A grouping of this size, which deals with many different, technical and difficult points, is not a way to legislate. I do not know how Members of the Committee can possibly follow a grouping of this scope and technicality. I hope that in future stages of the Bill the groupings will enable Peers who are not experts in education law—and even those who are—to follow more reasonably.
Amendment 10 seeks to insert in Clause 1(3) the phrase,
“(as may from time to time be amended by them)”.
This is an attempt to make clear that the academy agreement between the Secretary of State and the other party should be defined not only as the initial agreement but as an agreement which may be amended by them consensually from time to time. I hope that that is helpful, because without those words we might run into trouble.
Amendment 95 seeks to amend Clause 2(4), which entitles the Secretary of State to indemnify those running an academy if the agreement is terminated. The amendment simply adds the word “reasonable” before “expenditure” so that the indemnity would be in respect of reasonable expenditure. Paragraphs (a) and (b) then refer to what the indemnity may relate to. It is a prudent provision because without it lavish and unnecessary expenditure would be indemnified, and that cannot be right.
Amendment 120A seeks to amend Clause 4, which deals with academy orders. I have tabled the amendment for clarification because I do not understand what the words at the end of subsection (3)—
“or a school that replaces it”—
mean, or are intended to mean. Are they intended to cover new free schools? I do not think they are because the whole of Clause 4 is confined to existing secondary schools converting into academies.
I shall speak to my Amendments 31 and 34 in this very diverse group. Amendment 31 proposes that,
“substantial freedom is given to the school to innovate”.
When I am going round schools I notice how hidebound they are by the restrictions that are placed on them in trying new things. Although the previous Government introduced an ability to innovate, it was subject to applications in triplicate to the Secretary of State and an extraordinarily cumbersome procedure. I hope we will now see a pronouncement in favour of innovation. I suggest that where a school does innovate it is merely necessary to inform the Secretary of State that this has happened—this becomes a risk factor for Ofsted in its decision on when and where to inspect—and that there is a requirement on the school to keep proper records so that the benefits or otherwise of the innovation can be judged in subsequent years. The whole tenor should be in favour of innovation. There are many good and experienced teachers out there who are capable of doing a great deal of good for the system if we let them have a go.

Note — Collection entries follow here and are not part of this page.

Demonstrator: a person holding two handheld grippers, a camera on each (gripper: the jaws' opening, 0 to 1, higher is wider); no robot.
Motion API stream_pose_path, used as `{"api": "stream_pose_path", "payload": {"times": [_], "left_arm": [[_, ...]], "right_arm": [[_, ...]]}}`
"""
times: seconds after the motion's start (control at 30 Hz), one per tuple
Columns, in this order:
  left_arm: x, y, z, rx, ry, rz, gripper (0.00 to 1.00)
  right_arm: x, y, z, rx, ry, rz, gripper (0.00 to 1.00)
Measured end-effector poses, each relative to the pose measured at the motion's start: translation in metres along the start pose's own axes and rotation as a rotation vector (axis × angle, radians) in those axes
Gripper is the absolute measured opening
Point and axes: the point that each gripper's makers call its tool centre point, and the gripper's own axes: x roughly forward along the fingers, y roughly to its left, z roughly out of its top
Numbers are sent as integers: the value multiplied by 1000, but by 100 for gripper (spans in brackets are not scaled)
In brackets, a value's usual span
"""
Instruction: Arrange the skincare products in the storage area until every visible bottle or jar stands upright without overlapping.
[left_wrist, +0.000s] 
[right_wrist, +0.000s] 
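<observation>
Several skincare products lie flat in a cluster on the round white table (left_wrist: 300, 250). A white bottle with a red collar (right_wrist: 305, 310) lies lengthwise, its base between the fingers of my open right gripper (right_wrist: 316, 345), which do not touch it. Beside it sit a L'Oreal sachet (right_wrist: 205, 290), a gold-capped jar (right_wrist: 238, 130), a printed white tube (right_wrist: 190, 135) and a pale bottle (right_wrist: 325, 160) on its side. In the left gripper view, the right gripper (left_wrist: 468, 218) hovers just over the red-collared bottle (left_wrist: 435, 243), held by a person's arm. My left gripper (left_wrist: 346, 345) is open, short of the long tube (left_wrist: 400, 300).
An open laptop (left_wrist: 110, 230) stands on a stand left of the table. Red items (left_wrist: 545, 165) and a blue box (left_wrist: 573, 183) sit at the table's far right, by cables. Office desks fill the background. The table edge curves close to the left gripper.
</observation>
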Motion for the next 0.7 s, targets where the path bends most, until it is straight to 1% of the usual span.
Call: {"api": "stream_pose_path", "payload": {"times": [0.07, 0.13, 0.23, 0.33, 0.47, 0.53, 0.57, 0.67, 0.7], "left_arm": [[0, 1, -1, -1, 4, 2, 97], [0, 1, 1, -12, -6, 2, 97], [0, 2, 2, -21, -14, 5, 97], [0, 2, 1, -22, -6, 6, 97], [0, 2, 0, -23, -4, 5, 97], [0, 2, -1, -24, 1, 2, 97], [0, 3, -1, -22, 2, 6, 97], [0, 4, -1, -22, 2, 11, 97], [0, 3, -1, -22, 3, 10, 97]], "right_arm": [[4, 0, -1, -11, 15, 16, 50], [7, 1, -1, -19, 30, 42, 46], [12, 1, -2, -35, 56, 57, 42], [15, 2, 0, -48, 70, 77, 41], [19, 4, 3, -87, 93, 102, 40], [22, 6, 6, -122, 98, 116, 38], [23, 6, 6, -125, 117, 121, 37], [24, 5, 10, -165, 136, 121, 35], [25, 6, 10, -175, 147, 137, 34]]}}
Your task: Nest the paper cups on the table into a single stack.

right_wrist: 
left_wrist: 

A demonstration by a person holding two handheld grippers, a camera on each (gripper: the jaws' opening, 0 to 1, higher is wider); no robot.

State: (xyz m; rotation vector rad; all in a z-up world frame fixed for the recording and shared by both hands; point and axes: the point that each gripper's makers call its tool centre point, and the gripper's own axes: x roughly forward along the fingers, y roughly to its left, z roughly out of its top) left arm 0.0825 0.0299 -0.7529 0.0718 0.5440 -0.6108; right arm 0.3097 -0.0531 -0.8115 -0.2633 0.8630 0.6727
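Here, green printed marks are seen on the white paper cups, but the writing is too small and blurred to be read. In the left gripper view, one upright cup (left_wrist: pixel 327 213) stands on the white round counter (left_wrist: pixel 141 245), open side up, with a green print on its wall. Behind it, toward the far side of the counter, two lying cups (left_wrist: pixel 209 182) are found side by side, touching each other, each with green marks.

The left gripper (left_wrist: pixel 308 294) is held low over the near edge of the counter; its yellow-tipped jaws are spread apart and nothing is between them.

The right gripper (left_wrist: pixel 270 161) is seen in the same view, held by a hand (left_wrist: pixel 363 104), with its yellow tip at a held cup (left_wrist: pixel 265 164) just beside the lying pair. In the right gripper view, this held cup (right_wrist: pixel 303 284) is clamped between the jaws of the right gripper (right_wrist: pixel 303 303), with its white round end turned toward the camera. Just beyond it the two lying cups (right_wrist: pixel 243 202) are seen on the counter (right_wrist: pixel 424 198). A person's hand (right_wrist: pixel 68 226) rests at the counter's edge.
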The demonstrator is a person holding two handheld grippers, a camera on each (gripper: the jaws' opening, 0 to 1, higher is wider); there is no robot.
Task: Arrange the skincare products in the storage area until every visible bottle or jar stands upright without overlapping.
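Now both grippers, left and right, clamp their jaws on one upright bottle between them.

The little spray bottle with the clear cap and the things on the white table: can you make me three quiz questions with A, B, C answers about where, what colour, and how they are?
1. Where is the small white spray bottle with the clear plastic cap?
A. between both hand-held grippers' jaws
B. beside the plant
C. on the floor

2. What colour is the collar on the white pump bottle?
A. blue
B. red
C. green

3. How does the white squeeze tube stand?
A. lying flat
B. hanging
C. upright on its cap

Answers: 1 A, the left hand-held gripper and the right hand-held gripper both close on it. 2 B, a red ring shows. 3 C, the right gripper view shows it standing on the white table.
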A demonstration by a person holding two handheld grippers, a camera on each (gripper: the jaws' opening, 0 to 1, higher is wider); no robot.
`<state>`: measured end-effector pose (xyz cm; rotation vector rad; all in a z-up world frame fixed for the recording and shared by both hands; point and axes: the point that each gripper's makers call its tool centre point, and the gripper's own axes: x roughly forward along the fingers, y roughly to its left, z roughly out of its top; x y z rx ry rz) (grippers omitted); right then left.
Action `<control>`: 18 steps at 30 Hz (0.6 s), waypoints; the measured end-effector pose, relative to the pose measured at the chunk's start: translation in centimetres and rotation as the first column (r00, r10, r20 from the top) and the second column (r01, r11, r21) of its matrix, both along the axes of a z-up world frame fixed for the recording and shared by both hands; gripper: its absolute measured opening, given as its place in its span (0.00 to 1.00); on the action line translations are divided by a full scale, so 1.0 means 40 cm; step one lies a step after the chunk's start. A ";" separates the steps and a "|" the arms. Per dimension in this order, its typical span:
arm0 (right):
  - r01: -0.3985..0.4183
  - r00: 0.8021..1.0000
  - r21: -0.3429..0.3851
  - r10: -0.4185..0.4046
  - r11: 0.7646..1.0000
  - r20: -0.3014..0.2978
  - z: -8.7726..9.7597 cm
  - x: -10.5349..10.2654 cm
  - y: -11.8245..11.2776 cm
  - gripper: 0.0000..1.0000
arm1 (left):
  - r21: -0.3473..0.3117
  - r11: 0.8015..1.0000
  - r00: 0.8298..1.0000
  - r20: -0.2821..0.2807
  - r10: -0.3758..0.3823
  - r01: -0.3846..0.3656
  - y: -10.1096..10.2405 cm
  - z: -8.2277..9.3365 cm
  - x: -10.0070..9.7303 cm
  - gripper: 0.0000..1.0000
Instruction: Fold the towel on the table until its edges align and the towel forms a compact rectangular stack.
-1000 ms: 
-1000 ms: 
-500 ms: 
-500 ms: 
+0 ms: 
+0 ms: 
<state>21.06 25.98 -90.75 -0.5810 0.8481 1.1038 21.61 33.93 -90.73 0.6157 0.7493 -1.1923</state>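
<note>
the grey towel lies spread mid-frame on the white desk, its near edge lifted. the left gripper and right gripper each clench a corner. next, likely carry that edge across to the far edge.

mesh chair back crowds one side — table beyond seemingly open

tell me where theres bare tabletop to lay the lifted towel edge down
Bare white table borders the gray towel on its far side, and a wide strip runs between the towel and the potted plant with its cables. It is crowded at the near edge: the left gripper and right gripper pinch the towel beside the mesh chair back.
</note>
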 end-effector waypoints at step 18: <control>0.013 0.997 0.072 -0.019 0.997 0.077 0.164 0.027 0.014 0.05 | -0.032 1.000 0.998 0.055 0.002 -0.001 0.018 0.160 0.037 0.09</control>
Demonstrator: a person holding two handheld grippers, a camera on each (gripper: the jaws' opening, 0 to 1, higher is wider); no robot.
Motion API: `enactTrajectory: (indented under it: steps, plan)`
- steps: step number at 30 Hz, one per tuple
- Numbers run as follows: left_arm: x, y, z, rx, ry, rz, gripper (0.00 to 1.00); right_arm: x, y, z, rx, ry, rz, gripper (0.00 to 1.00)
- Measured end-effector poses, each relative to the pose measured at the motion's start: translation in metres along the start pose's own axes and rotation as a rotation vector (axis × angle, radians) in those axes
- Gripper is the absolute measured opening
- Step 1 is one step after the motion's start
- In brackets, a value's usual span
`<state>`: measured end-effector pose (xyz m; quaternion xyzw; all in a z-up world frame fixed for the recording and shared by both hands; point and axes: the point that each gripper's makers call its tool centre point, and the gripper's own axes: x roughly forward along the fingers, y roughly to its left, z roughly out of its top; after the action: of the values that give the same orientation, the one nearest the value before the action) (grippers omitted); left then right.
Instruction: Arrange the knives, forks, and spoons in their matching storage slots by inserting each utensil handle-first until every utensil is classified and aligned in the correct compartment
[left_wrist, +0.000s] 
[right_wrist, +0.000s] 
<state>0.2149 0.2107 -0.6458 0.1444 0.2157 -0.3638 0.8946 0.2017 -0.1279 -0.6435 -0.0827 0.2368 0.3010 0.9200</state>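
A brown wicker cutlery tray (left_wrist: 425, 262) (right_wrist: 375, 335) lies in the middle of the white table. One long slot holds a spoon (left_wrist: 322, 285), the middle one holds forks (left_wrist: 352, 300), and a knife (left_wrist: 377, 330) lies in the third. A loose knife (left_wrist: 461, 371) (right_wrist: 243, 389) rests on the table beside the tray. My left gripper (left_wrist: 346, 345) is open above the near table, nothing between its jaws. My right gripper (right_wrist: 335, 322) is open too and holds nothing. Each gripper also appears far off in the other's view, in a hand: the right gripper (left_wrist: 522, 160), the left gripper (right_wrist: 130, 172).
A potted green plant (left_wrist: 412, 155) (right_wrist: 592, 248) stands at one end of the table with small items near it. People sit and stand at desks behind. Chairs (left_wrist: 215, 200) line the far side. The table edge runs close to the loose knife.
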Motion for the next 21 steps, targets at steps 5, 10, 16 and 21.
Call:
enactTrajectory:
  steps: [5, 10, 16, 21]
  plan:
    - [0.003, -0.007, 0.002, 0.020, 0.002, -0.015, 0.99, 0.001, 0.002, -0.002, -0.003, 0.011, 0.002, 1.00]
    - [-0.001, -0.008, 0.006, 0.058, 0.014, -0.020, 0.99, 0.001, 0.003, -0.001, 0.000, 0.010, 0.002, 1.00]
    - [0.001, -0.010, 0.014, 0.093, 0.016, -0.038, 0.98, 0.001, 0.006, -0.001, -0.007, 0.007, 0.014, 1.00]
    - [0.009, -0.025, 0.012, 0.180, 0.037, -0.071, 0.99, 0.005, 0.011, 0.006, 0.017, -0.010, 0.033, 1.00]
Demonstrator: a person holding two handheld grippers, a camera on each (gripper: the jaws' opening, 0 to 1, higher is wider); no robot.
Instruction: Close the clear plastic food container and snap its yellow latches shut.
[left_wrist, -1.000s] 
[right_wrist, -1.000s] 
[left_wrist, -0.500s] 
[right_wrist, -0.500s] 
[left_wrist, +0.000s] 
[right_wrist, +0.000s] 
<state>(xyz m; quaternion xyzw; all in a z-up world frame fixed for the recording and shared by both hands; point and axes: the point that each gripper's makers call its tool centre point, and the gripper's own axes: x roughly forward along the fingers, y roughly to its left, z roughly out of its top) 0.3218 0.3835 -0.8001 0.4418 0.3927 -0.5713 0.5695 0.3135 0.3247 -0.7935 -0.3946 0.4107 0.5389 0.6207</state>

On Amendment 34, one of the good things to come out of the past 13 years of government was an increasing interest in schools co-operating with each other. Neighbouring schools will always be a little at loggerheads, but there are good examples—both those induced by the Government and those that have occurred privately—of schools forming networks to share problems and good practice and generally to get together and get beyond the confines of what is possible within a school, particularly a primary school. I am thinking particularly of the transition from primary to secondary and how schools can work together. There have been some excellent examples of that and I would not like the process of becoming an academy to be seen as an excuse to be isolated and a star on your own. It ought to be a process of becoming more co-operative and more linked into schools generally.